> _EXERCISE GOAL_
Leave out the images and transcribe the entries below word for word.

=== AVAILABLE DATA ===

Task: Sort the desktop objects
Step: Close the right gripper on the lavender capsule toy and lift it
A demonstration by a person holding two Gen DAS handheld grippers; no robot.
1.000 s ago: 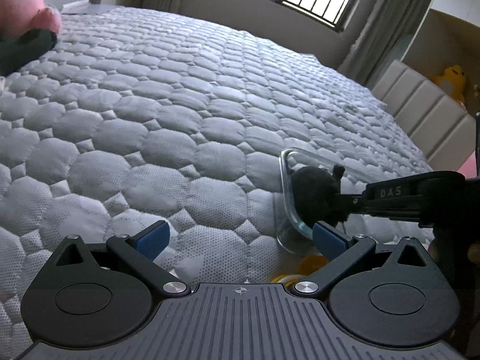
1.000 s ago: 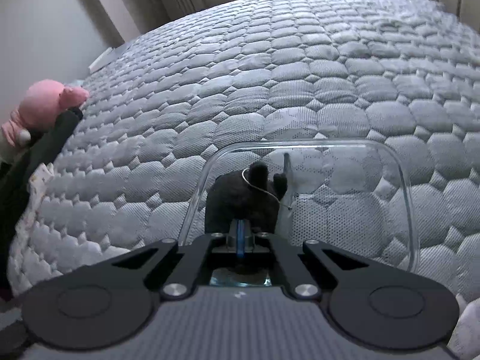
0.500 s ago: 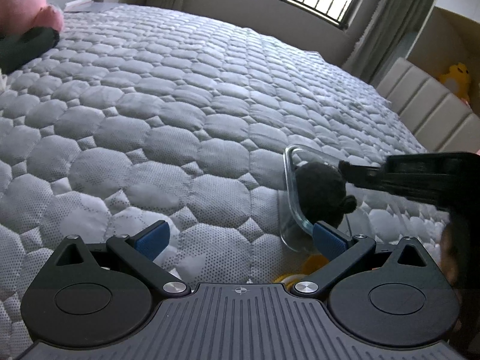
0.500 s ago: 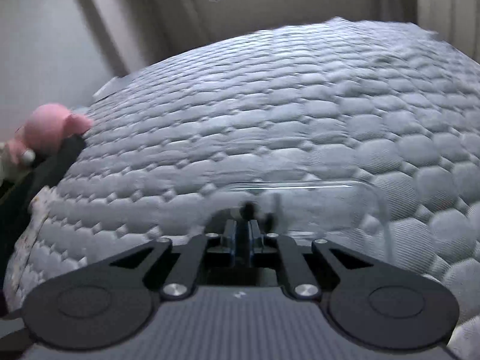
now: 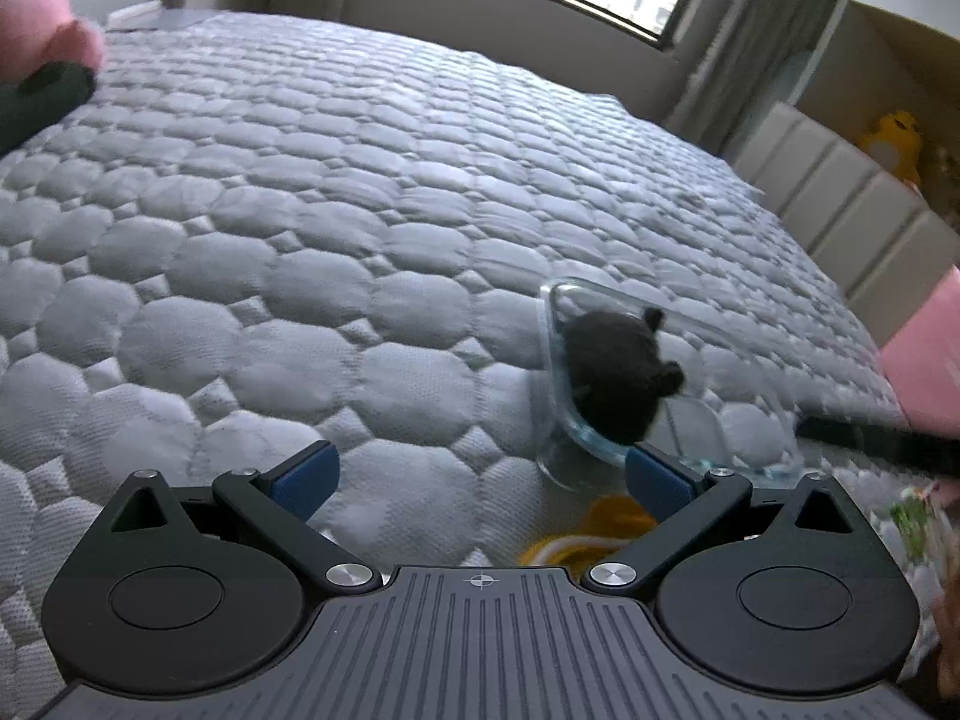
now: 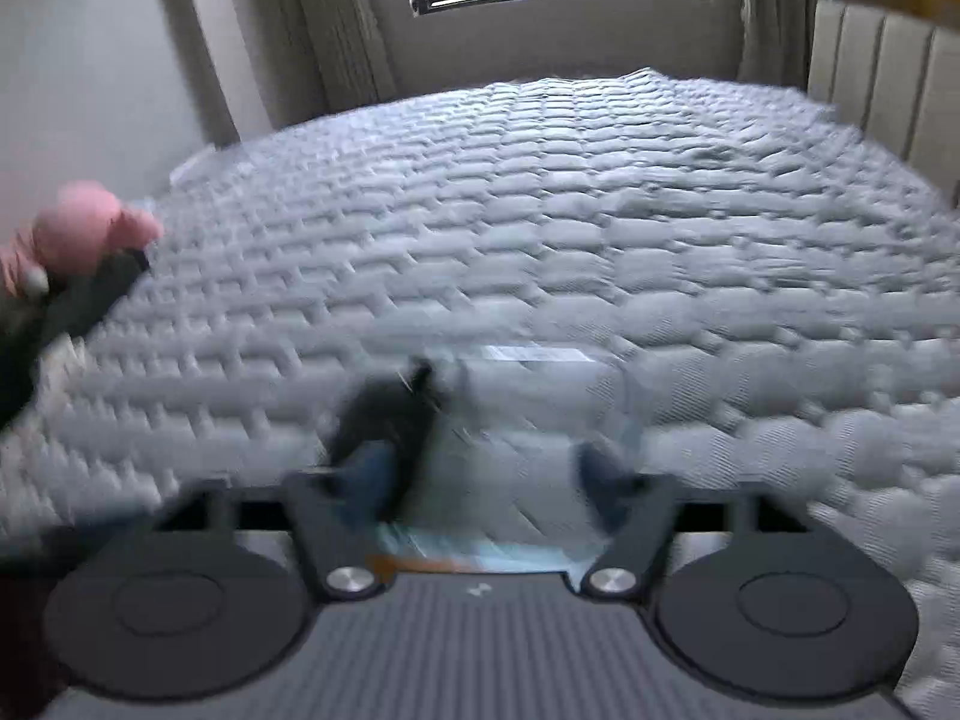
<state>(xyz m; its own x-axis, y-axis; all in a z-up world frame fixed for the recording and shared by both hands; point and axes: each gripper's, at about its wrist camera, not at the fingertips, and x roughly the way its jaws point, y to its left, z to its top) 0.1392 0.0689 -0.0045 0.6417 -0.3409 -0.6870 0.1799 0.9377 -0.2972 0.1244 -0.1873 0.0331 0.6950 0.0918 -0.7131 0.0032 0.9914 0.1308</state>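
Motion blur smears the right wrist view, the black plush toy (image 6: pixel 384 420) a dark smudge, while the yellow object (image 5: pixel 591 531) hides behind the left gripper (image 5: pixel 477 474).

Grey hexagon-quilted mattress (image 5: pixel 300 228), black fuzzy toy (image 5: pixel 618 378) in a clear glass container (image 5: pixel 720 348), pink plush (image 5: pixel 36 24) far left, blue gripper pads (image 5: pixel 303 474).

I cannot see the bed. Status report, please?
Both open: left gripper empty, right gripper jaws just opened, nothing between. Black plush toy in clear container. Nothing in the way.
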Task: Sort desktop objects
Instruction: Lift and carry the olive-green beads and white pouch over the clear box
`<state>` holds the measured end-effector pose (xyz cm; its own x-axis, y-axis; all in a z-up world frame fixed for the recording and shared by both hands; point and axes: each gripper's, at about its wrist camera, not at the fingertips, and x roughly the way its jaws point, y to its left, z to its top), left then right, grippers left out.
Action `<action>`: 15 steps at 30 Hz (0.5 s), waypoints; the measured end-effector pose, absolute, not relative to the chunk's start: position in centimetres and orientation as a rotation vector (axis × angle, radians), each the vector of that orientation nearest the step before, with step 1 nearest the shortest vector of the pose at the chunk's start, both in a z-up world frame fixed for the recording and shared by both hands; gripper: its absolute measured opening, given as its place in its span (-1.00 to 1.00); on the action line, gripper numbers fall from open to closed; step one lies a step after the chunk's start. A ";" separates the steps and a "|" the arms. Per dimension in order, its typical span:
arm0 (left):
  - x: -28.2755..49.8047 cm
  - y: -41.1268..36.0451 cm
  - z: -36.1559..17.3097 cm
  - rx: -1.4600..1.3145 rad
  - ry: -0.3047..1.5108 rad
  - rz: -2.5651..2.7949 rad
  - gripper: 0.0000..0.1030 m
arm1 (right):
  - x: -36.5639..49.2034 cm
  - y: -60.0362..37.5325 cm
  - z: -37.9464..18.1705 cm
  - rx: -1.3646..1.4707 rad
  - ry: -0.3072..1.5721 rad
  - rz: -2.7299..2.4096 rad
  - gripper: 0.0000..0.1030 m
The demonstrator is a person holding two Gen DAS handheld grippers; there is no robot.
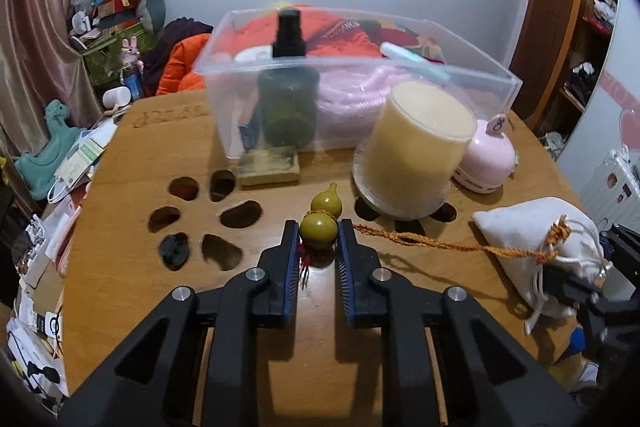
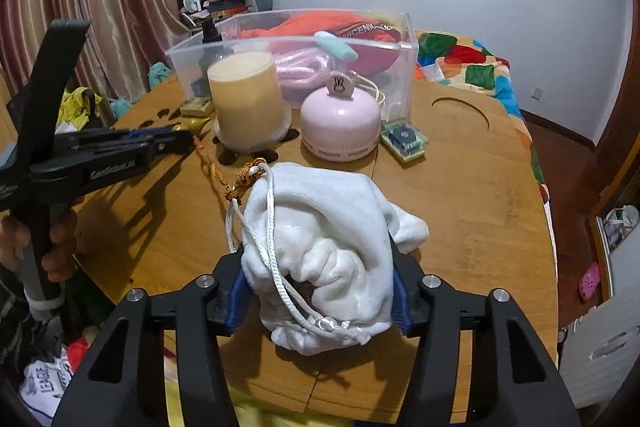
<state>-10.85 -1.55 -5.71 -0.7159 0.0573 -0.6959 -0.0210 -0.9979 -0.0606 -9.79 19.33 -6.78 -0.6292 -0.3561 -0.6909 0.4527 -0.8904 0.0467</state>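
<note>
My left gripper (image 1: 319, 233) is shut on a small olive-green gourd (image 1: 319, 231) resting on the wooden table (image 1: 132, 155); an orange braided cord (image 1: 432, 242) runs from the gourd to a white drawstring pouch (image 1: 548, 247). My right gripper (image 2: 318, 267) is shut on that white pouch (image 2: 328, 239), which lies on the table near the front edge. The left gripper also shows in the right wrist view (image 2: 180, 139). A clear plastic bin (image 1: 352, 75) at the back holds a dark spray bottle (image 1: 286, 91) and pink rope (image 1: 356, 87).
A cream candle jar (image 1: 416, 143) on a glass dish and a pink dome-shaped device (image 1: 486, 155) stand before the bin. A small wooden block (image 1: 270, 167) lies left of them, a small green box (image 2: 404, 139) right. Paw-shaped cut-outs (image 1: 200, 219) pierce the table.
</note>
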 end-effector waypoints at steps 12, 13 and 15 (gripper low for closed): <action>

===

> _EXERCISE RESPONSE_
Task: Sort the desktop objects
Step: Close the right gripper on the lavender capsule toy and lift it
A demonstration by a person holding two Gen DAS handheld grippers; no robot.
1.000 s ago: 
1.000 s ago: 
0.500 s ago: 
0.500 s ago: 
now: 
now: 
<state>(xyz m; its own x-axis, y-axis; all in a z-up world frame fixed for the recording and shared by both hands; point and axes: each gripper's, at about its wrist camera, not at the fingertips, and x roughly the way its jaws point, y to its left, z to its top) 0.1392 0.0689 -0.0045 0.6417 -0.3409 -0.6870 0.1799 0.9377 -0.2972 0.1244 -0.1873 0.0331 0.6950 0.0918 -0.7131 0.0032 0.9914 0.1308</state>
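Motion blur smears the right wrist view, the black plush toy (image 6: pixel 384 420) a dark smudge, while the yellow object (image 5: pixel 591 531) hides behind the left gripper (image 5: pixel 477 474).

Grey hexagon-quilted mattress (image 5: pixel 300 228), black fuzzy toy (image 5: pixel 618 378) in a clear glass container (image 5: pixel 720 348), pink plush (image 5: pixel 36 24) far left, blue gripper pads (image 5: pixel 303 474).

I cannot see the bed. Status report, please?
Both open: left gripper empty, right gripper jaws just opened, nothing between. Black plush toy in clear container. Nothing in the way.
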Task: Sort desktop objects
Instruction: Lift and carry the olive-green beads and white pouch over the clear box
`<state>` holds the measured end-effector pose (xyz cm; its own x-axis, y-axis; all in a z-up world frame fixed for the recording and shared by both hands; point and axes: each gripper's, at about its wrist camera, not at the fingertips, and x roughly the way its jaws point, y to its left, z to its top), left then right, grippers left out.
Action `<action>`: 15 steps at 30 Hz (0.5 s), waypoints; the measured end-effector pose, absolute, not relative to the chunk's start: position in centimetres and orientation as a rotation vector (axis × angle, radians), each the vector of that orientation nearest the step before, with step 1 nearest the shortest vector of the pose at the chunk's start, both in a z-up world frame fixed for the recording and shared by both hands; gripper: its absolute measured opening, given as its place in its span (-1.00 to 1.00); on the action line, gripper numbers fall from open to closed; step one lies a step after the chunk's start. A ";" separates the steps and a "|" the arms. Per dimension in order, its typical span:
arm0 (left):
  - x: -28.2755..49.8047 cm
  - y: -41.1268..36.0451 cm
  - z: -36.1559..17.3097 cm
  - rx: -1.4600..1.3145 rad
  - ry: -0.3047..1.5108 rad
  - rz: -2.5651..2.7949 rad
  - gripper: 0.0000..0.1030 m
arm1 (right):
  - x: -36.5639..49.2034 cm
  - y: -60.0362..37.5325 cm
  - z: -37.9464..18.1705 cm
  - rx: -1.3646..1.4707 rad
  - ry: -0.3072..1.5721 rad
  - rz: -2.7299..2.4096 rad
  - gripper: 0.0000..0.1030 m
The demonstrator is a person holding two Gen DAS handheld grippers; there is no robot.
<state>-10.85 -1.55 -5.71 -0.7159 0.0573 -0.6959 -0.0210 -0.9979 -0.0606 -9.79 19.33 -6.78 -0.6292 -0.3561 -0.6909 0.4527 -0.8904 0.0467</state>
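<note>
My left gripper (image 1: 319, 233) is shut on a small olive-green gourd (image 1: 319, 231) resting on the wooden table (image 1: 132, 155); an orange braided cord (image 1: 432, 242) runs from the gourd to a white drawstring pouch (image 1: 548, 247). My right gripper (image 2: 318, 267) is shut on that white pouch (image 2: 328, 239), which lies on the table near the front edge. The left gripper also shows in the right wrist view (image 2: 180, 139). A clear plastic bin (image 1: 352, 75) at the back holds a dark spray bottle (image 1: 286, 91) and pink rope (image 1: 356, 87).
A cream candle jar (image 1: 416, 143) on a glass dish and a pink dome-shaped device (image 1: 486, 155) stand before the bin. A small wooden block (image 1: 270, 167) lies left of them, a small green box (image 2: 404, 139) right. Paw-shaped cut-outs (image 1: 200, 219) pierce the table.
</note>
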 end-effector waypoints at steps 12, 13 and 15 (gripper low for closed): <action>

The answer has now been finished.